I decided to stay another month in Pediatrics - I was so sad at the thought of leaving - in a mad twisted way I love it there. 

These last 2 months of working there on my own and being part of the hospital schedule have been both the happiest and the hardest of my stay here.

hardest - because I had to try (unsuccessfully) to wrap my mind and heart and soul around the obscene death toll - and because suddenly I had personal responsibility in the matter - I was the one in charge, the one making decisions, and many deaths were on my watch.

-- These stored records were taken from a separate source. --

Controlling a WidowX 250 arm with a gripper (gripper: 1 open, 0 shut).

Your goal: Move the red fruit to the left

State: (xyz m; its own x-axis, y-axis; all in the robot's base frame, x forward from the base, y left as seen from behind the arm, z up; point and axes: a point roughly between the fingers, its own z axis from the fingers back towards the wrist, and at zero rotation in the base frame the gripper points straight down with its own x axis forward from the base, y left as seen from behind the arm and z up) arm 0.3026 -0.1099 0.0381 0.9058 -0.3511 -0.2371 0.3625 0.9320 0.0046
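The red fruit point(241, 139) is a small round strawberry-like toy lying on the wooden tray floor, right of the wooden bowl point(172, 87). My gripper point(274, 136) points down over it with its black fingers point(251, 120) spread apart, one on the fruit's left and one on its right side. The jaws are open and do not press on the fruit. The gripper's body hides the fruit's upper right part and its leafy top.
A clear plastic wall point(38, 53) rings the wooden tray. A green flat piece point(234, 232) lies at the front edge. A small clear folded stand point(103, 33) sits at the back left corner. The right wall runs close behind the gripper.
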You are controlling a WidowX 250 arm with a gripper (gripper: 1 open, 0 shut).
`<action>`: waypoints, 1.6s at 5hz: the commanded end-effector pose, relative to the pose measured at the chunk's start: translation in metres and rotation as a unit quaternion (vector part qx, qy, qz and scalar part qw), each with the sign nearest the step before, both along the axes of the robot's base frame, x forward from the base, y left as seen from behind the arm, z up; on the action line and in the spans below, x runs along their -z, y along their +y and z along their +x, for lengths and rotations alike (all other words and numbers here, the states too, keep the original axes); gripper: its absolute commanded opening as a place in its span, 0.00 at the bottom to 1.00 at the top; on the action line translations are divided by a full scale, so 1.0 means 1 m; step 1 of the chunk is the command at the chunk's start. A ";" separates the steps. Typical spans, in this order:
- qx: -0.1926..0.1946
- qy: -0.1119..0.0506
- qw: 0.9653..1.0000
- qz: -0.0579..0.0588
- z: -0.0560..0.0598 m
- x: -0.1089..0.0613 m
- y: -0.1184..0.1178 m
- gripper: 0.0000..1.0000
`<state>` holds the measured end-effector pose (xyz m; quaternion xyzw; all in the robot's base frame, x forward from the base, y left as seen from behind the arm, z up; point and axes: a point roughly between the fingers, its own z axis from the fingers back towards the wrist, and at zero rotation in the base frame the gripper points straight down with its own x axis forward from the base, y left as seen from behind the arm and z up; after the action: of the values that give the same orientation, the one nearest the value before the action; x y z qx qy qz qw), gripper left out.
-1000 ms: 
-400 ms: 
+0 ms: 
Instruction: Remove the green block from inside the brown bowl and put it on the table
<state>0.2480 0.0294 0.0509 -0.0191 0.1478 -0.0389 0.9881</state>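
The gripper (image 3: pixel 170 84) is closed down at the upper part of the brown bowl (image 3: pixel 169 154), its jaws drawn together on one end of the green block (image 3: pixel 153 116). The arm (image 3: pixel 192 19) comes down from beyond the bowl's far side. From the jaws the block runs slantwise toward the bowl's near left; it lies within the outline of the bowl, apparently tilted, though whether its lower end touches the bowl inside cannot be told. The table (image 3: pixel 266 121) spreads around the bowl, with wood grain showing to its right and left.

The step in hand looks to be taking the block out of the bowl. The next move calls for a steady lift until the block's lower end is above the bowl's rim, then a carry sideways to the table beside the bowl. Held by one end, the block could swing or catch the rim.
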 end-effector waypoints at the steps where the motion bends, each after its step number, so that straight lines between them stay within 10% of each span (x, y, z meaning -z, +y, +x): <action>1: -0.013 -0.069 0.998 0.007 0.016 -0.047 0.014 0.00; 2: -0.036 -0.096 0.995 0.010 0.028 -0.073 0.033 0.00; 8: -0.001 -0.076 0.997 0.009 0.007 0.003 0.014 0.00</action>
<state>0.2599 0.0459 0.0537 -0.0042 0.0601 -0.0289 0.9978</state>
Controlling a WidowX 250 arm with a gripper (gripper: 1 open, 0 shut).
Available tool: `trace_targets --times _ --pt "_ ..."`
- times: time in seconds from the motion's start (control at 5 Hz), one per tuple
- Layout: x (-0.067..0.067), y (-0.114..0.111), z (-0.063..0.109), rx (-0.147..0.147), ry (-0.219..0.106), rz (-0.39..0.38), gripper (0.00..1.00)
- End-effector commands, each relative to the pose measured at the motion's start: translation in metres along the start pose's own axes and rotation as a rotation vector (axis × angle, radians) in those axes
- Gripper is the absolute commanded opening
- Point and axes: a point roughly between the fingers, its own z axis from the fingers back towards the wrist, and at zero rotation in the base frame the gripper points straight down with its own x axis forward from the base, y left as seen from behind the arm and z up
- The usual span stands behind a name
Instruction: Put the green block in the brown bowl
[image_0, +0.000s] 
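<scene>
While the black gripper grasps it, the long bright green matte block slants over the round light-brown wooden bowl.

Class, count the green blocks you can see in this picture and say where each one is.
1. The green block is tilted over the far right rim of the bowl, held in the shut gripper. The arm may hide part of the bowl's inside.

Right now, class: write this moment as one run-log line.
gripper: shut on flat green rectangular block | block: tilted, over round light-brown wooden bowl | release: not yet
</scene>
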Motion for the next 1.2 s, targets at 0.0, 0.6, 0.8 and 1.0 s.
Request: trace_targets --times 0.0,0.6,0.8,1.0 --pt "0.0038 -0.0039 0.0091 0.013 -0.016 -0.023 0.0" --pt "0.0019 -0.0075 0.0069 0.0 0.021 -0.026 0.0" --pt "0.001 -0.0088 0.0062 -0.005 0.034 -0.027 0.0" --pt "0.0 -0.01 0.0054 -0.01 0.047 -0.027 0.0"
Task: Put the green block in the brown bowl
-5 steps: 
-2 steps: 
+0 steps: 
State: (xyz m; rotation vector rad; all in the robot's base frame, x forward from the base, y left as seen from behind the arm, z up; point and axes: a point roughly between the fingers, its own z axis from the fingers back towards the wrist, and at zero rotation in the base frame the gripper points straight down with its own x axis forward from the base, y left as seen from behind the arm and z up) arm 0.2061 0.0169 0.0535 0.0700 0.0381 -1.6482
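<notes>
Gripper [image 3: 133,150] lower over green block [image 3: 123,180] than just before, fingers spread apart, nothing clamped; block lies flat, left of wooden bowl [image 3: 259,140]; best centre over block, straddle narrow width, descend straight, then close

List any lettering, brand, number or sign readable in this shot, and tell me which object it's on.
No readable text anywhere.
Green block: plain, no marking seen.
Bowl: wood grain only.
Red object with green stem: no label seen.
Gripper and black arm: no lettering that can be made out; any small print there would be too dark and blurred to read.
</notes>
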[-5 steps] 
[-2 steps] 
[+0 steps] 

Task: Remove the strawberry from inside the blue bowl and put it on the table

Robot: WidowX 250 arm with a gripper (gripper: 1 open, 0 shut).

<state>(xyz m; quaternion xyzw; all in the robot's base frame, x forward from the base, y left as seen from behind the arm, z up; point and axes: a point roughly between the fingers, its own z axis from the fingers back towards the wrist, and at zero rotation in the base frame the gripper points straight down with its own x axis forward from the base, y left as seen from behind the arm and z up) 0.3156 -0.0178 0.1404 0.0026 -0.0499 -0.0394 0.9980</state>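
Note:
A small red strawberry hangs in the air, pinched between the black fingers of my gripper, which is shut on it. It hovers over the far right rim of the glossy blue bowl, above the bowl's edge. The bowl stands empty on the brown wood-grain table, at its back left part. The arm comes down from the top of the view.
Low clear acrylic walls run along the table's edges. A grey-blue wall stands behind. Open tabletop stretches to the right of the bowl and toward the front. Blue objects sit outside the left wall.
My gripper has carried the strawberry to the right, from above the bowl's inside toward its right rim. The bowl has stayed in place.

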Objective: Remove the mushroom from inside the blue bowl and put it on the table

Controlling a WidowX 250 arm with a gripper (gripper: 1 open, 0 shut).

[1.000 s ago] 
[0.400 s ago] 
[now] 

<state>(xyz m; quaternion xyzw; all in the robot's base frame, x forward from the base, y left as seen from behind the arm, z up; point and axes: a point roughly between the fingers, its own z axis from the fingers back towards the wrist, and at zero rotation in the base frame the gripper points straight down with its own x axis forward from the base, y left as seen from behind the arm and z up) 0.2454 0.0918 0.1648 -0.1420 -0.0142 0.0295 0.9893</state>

happiest - because I felt for the first time that i was making a real difference.  I felt that the patients under my care were, well, receiving better care.  I loved not working under the Tchadian nurses and I loved being able to do my work in a manner more consistent with Western nursing and in a manner I felt that was ethical and right. 

I was convinced by Danae - and she is right - that it would be good for me to go to maternity for my last months - I would get invaluable experience, learn from the best, and it would surely be useful to be more well-rounded especially as I will be applying to MSF..... and so I decided to leave peds - but as soon as I articulated that decision - I started feeling sad

I realized I loved it there
I realized I loved the autonomy
I realized I loved the kids (although you would never catch me being all cutesy and playing with bubbles and stickers and making them smile)
I realized I loved the privilege of holding someone's hand as they slip into another world
I realized I loved the raw intensity - of being so close to the greatest suffering and the greatest love
I realized I loved looking at life with my lids peeled back

and this is tricky - its not that I love watching suffering - I don't.  It is heart wrenching and haunting and numbing and everything in between. 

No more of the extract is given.